_PROBLEM DESCRIPTION_.
Would you return the full listing exactly, with nothing altered?

_DATA SHOWN_.
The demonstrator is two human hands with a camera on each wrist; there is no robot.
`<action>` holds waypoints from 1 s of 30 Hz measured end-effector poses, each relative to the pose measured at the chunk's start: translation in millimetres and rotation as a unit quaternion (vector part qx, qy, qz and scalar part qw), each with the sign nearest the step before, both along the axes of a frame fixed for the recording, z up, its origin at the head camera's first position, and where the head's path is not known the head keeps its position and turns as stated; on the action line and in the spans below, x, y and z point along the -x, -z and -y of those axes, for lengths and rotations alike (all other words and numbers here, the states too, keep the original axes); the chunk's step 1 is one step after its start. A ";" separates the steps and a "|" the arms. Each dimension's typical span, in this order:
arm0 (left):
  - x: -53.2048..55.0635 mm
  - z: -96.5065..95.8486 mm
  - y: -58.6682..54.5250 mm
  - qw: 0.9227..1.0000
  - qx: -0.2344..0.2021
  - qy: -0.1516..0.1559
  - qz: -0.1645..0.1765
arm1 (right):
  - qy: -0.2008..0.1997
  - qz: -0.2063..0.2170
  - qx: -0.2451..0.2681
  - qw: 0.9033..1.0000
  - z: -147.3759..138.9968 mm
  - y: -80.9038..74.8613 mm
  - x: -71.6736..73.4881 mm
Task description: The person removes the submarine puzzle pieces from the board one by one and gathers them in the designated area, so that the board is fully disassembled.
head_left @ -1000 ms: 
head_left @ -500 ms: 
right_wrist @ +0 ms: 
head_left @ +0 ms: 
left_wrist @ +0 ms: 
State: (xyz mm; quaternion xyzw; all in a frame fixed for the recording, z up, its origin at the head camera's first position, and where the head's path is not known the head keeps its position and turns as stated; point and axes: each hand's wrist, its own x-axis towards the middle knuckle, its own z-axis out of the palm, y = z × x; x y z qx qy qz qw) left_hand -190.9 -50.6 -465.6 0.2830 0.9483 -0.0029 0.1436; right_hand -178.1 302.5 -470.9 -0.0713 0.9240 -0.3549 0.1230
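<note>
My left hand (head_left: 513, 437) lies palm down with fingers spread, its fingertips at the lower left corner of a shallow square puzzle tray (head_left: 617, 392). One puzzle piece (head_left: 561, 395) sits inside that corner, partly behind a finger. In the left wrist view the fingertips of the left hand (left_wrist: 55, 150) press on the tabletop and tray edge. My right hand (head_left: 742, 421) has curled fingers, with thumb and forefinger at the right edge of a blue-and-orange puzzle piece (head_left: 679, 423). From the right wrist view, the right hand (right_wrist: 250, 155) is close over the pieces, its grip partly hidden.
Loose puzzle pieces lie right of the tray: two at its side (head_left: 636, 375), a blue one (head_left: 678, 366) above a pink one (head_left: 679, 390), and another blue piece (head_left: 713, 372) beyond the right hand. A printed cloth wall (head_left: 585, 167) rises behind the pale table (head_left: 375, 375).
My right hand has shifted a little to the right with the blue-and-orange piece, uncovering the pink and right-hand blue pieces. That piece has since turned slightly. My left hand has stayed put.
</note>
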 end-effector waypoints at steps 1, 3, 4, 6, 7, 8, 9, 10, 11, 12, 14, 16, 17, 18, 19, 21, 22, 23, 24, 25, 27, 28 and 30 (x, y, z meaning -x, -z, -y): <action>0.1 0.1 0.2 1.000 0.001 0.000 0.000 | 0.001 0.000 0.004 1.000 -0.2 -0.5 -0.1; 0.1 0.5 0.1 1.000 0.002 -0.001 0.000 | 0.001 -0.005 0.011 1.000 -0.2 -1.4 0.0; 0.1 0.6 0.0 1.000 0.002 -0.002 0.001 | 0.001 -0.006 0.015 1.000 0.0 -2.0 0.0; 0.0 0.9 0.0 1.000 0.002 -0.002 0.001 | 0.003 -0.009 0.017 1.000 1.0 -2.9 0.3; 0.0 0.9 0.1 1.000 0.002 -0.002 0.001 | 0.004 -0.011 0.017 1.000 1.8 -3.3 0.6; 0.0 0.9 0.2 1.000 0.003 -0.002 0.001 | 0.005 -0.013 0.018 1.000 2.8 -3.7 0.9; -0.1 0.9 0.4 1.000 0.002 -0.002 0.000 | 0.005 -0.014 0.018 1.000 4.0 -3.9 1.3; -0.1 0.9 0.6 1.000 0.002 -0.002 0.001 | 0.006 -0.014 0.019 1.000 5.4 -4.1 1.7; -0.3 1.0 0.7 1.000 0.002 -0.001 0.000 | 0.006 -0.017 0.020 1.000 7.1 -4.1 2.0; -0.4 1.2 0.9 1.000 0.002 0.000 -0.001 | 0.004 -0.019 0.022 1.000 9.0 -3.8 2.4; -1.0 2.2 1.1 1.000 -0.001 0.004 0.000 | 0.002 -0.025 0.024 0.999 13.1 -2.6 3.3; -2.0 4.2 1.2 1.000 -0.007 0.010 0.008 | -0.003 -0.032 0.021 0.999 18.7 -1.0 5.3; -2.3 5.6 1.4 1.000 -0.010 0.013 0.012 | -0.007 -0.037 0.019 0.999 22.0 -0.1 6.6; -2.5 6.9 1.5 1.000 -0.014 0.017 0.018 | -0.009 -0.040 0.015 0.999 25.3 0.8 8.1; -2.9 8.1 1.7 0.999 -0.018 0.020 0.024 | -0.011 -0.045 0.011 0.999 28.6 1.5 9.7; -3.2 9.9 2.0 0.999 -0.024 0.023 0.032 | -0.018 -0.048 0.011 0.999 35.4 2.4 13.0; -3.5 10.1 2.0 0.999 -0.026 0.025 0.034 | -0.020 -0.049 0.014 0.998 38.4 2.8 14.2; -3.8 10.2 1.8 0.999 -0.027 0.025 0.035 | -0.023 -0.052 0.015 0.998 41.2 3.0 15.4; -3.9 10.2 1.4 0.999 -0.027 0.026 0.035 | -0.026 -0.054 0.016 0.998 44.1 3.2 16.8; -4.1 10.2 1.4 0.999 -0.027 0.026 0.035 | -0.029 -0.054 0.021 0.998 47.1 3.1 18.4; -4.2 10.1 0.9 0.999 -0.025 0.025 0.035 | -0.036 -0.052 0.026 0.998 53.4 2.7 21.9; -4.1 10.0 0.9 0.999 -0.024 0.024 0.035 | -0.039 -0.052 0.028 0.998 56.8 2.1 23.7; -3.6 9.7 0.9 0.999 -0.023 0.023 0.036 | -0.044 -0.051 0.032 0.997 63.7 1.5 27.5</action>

_SOLUTION TO THE EXERCISE_.
The demonstrator is two human hands with a camera on each wrist; there is no robot.
`<action>` holds waypoints from 1 s of 30 Hz measured end-effector poses, each relative to the pose measured at the chunk's start: translation in millimetres and rotation as a unit quaternion (vector part qx, qy, qz and scalar part qw), each with the sign nearest the step before, both along the axes of a frame fixed for the recording, z up, its origin at the head camera's first position, and where the head's path is not known the head keeps its position and turns as stated; on the action line and in the spans below, x, y and z point along the -x, -z and -y of those axes, for lengths and rotations alike (all other words and numbers here, the states too, keep the original axes); the chunk's step 1 is one step after its start. A ";" separates the steps and a "|" the arms. Each dimension's typical span, in this order:
arm0 (left):
  - x: -53.2048..55.0635 mm
  - z: -96.5065..95.8486 mm
  - y: -58.6682..54.5250 mm
  - qw: 0.9227..1.0000
  - qx: -0.2344..0.2021
  - qy: -0.1516..0.1559
  - qz: -0.1645..0.1765
arm1 (right):
  - qy: -0.2008..0.1997
  - qz: -0.2063..0.2170
  - qx: -0.2451..0.2681
  - qw: 0.9033..1.0000
  - z: -147.3759..138.9968 mm
  - y: -80.9038..74.8613 mm
  - x: -71.6736..73.4881 mm
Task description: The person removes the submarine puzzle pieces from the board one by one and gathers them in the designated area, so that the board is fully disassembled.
head_left @ -1000 ms: 
head_left @ -500 ms: 
right_wrist @ +0 ms: 
head_left @ +0 ms: 
left_wrist @ +0 ms: 
State: (xyz mm; quaternion xyzw; all in a frame fixed for the recording, z up, its origin at the head camera's first position, and where the head's path is not known the head keeps its position and turns as stated; point and axes: each hand's wrist, its own x-axis towards the middle knuckle, its own z-axis out of the palm, y = z × x; x y z qx qy qz qw) left_hand -190.9 -50.6 -465.6 0.2830 0.9483 -0.0029 0.1436; right_hand -178.1 302.5 -470.9 -0.0713 0.9240 -0.3549 0.1230
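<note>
My left hand (head_left: 513, 437) lies palm down with fingers spread, its fingertips at the lower left corner of a shallow square puzzle tray (head_left: 617, 392). One puzzle piece (head_left: 561, 395) sits inside that corner, partly behind a finger. In the left wrist view the fingertips of the left hand (left_wrist: 55, 150) press on the tabletop and tray edge. My right hand (head_left: 742, 421) has curled fingers, with thumb and forefinger at the right edge of a blue-and-orange puzzle piece (head_left: 679, 423). From the right wrist view, the right hand (right_wrist: 250, 155) is close over the pieces, its grip partly hidden.
Loose puzzle pieces lie right of the tray: two at its side (head_left: 636, 375), a blue one (head_left: 678, 366) above a pink one (head_left: 679, 390), and another blue piece (head_left: 713, 372) beyond the right hand. A printed cloth wall (head_left: 585, 167) rises behind the pale table (head_left: 375, 375).
My right hand has shifted a little to the right with the blue-and-orange piece, uncovering the pink and right-hand blue pieces. That piece has since turned slightly. My left hand has stayed put.
</note>
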 end-effector waypoints at steps 1, 3, 4, 6, 7, 8, 9, 10, 11, 12, 14, 16, 17, 18, 19, 21, 22, 23, 24, 25, 27, 28 and 30 (x, y, z meaning -x, -z, -y): <action>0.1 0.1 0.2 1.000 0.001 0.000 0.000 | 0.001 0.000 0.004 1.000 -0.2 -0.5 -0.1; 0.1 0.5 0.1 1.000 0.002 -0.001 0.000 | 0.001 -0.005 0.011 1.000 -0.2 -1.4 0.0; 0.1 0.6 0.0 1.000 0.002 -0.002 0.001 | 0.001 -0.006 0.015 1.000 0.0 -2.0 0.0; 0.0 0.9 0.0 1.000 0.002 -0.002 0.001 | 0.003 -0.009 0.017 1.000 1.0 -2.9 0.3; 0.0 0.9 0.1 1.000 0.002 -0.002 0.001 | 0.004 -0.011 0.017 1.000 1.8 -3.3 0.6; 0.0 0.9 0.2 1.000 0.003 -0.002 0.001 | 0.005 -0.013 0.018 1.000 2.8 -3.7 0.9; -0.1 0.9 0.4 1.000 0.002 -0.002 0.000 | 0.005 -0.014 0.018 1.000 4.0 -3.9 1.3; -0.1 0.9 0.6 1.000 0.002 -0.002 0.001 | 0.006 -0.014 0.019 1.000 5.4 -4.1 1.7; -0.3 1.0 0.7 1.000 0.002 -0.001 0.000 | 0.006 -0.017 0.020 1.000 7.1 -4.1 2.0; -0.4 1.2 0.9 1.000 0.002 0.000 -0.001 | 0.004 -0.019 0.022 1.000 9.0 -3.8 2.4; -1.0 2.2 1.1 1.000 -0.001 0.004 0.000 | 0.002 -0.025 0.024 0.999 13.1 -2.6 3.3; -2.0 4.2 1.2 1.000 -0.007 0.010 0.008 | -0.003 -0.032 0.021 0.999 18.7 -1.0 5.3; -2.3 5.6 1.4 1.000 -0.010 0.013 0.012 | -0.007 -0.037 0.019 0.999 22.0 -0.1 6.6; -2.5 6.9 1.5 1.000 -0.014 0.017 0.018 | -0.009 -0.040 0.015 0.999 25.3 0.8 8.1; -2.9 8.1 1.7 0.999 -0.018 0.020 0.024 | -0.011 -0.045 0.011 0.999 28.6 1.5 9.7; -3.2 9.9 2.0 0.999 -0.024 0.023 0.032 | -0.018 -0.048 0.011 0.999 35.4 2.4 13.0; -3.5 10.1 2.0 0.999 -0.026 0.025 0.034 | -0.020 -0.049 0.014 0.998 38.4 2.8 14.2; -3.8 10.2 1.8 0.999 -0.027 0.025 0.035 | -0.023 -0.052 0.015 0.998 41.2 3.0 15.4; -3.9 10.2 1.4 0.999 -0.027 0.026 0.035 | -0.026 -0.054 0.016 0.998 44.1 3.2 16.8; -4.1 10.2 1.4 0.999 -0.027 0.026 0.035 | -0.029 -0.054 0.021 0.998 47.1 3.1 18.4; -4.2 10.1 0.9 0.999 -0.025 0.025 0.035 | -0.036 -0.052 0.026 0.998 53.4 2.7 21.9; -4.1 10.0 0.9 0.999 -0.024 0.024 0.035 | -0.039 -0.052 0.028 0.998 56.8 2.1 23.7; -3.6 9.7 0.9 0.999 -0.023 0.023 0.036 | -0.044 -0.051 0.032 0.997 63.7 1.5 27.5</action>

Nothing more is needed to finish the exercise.